> WHAT TO WORK ON: Start at the first line below and write out everything verbatim except the pictures.

> RECORDED INFORMATION:
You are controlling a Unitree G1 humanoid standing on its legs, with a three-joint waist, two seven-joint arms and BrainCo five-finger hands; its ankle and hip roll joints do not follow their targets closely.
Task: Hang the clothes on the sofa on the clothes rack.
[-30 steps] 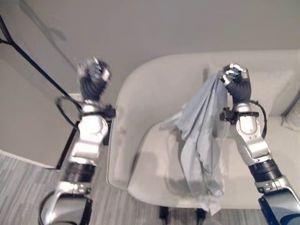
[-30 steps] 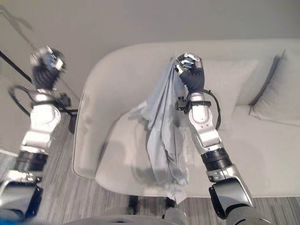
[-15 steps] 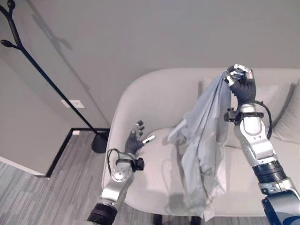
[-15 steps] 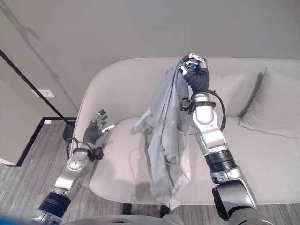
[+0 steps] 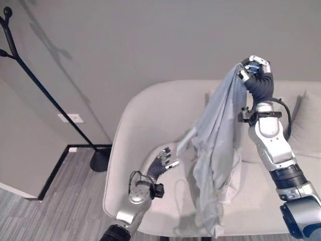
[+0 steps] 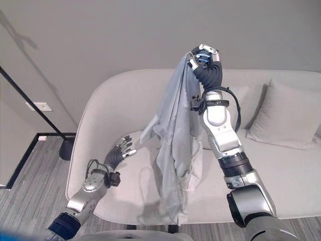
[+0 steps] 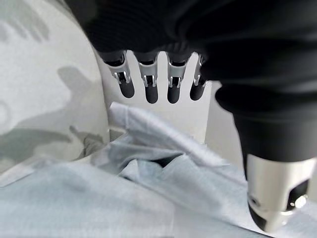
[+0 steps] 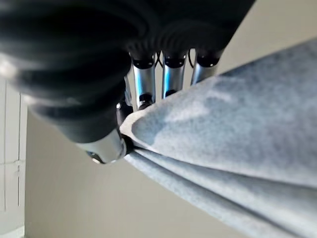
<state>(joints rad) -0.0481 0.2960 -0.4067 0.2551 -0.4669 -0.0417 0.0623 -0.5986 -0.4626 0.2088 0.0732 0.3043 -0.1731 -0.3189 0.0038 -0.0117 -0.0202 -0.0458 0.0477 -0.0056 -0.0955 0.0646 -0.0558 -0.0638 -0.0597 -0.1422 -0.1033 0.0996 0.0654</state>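
One robot hand, my right (image 5: 255, 70), pinches the shirt (image 5: 216, 150) high; left robot hand (image 5: 163, 161) relaxed, so lift clear before swinging to the rack (image 5: 30, 75).

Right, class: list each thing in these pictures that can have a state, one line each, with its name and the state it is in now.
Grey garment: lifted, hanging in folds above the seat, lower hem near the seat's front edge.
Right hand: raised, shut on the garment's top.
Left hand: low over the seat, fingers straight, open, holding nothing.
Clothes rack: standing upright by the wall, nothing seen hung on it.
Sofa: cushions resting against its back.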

> YOUR SOLUTION:
You are controlling a Unitree G1 humanoid standing on its legs, with a three-joint waist, two seven-joint arms and BrainCo five-finger hands; its ankle and hip roll joints do not follow their targets closely.
Task: Hang the clothes on the sofa on the clothes rack.
[-30 steps] 
[-30 steps] 
[-15 steps] 
[-15 steps] 
[+0 steps] 
[+0 steps] 
[+0 steps] 
[+0 steps] 
<state>(joints rad) -0.0481 0.2960 -0.4067 0.2551 -0.4669 -0.0417 0.0623 -0.5986 -0.4626 0.2088 0.0732 0.3043 -0.1731 -0.3189 0.0038 -0.0117 -0.0202 -0.0458 0.0477 -0.0056 -0.0955 0.0646 -0.0558 -0.0638 -0.0597 -0.1422 -0.1033 0.0996 0.0654</state>
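One robot hand, my right (image 5: 255, 70), pinches the shirt (image 5: 216, 150) high; left robot hand (image 5: 163, 161) relaxed, so lift clear before swinging to the rack (image 5: 30, 75).

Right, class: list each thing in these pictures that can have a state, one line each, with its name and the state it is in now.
Grey garment: lifted, hanging in folds above the seat, lower hem near the seat's front edge.
Right hand: raised, shut on the garment's top.
Left hand: low over the seat, fingers straight, open, holding nothing.
Clothes rack: standing upright by the wall, nothing seen hung on it.
Sofa: cushions resting against its back.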

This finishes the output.